This is work in progress. For questions, contact Valentin (promies at cs dot rwth-aachen.de).
Benchmax is a tool for automated benchmarking, mainly aimed at SMT solvers, though it can be used for evaluating other tools as well.
Its fundamental model is to load a list of tools and a list of benchmarks, run every tool with every benchmark, obtain the results, collect statistics and write the gathered data into an output file. We allow choosing between different tool interfaces, execution backends and output formats.
After downloading the repository, you can install this project as a package using pip:
pip install -e <path/to/benchmax-py>
The -e
(for "editable") allows you to edit/update this repository without needing to reinstall benchmax.
This installs the executable(s) found in benchmax-py/bin
, which lets you call the command benchmax
from anywhere (a more detailed explanation for the command follows below). Note that the directory to which the scripts are installed might need to be added to your PATH
.
This will also allow you to import the sources of this project, if you want to call the functions from python or, more importantly, if you want to use the included utilities for inspecting the benchmarking results.

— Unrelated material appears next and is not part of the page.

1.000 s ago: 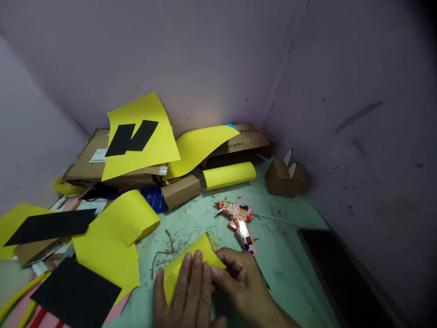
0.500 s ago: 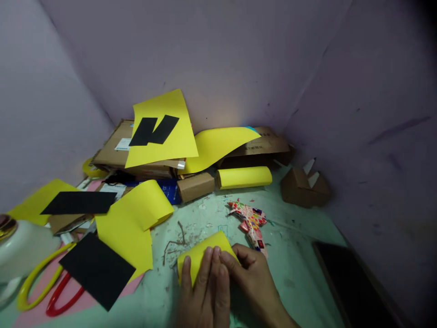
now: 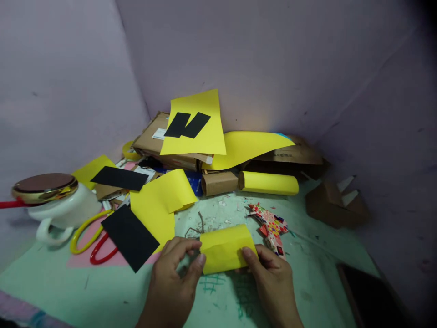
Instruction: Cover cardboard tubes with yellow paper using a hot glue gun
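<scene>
A short yellow paper roll (image 3: pixel 225 250) is between my two hands, just above the green tabletop. My right hand (image 3: pixel 271 273) grips its right end, the thumb on the front and the fingers behind. At the left end, my left hand (image 3: pixel 177 273) has thumb and forefinger tips at the edge, bent around it; its other fingers are partly hidden. Just behind lie thin brown twigs (image 3: pixel 200 222) and a crumpled, colourful patterned wrapper (image 3: pixel 273 225). Farther back rest a longer yellow paper roll (image 3: pixel 268 183) and a brown cardboard tube (image 3: pixel 220 183).
On the left are a curled yellow sheet (image 3: pixel 153 205), black paper pieces (image 3: pixel 131 237), red and yellow scissor-like loops (image 3: pixel 102 250) and a white cup (image 3: pixel 71 209) with a round gold-rimmed lid. Cardboard boxes (image 3: pixel 150 132) line the wall. A dark flat panel (image 3: pixel 368 296) lies at right.
The left hand has gone from lying flat on the yellow paper roll to its left end. More of the roll shows, and it lies more level. The view has swung left.
</scene>
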Demonstrator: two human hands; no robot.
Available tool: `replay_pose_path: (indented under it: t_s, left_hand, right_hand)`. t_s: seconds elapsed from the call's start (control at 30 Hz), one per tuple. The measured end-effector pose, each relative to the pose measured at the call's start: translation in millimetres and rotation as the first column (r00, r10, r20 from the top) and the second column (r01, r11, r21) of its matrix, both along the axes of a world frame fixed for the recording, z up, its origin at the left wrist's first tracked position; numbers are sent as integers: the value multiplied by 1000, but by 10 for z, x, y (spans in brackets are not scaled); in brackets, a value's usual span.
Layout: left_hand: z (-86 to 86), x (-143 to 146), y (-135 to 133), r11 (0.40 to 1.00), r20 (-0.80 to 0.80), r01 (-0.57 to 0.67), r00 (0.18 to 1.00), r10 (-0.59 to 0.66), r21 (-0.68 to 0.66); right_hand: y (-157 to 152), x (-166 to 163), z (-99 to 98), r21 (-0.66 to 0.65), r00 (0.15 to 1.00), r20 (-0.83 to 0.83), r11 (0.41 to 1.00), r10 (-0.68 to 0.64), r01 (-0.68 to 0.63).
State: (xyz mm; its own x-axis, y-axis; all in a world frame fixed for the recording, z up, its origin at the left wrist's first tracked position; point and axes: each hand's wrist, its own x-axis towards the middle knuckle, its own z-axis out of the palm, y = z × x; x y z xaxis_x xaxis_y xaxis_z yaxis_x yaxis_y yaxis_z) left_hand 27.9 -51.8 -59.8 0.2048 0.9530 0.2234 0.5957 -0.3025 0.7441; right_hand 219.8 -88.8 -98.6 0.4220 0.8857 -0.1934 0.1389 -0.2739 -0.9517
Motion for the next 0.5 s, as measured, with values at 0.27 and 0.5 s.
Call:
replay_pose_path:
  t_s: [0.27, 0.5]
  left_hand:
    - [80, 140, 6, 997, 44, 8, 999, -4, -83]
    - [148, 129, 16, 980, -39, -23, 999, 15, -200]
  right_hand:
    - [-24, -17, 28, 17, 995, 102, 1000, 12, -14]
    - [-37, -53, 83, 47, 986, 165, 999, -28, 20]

import benchmax.inspection as ev
The general idea of benchmax is that you have a list of tools, each of which you want to evaluate on all test cases (benchmarks) within one or more given directories.
That is, for each tool-test-pair, benchmax executes the tool on the test case and gathers statistics like the result, runtime and memory consumption, but it can also collect custom statistics from the output, if an appropriate parser for the given tool is provided (See Section Tools below).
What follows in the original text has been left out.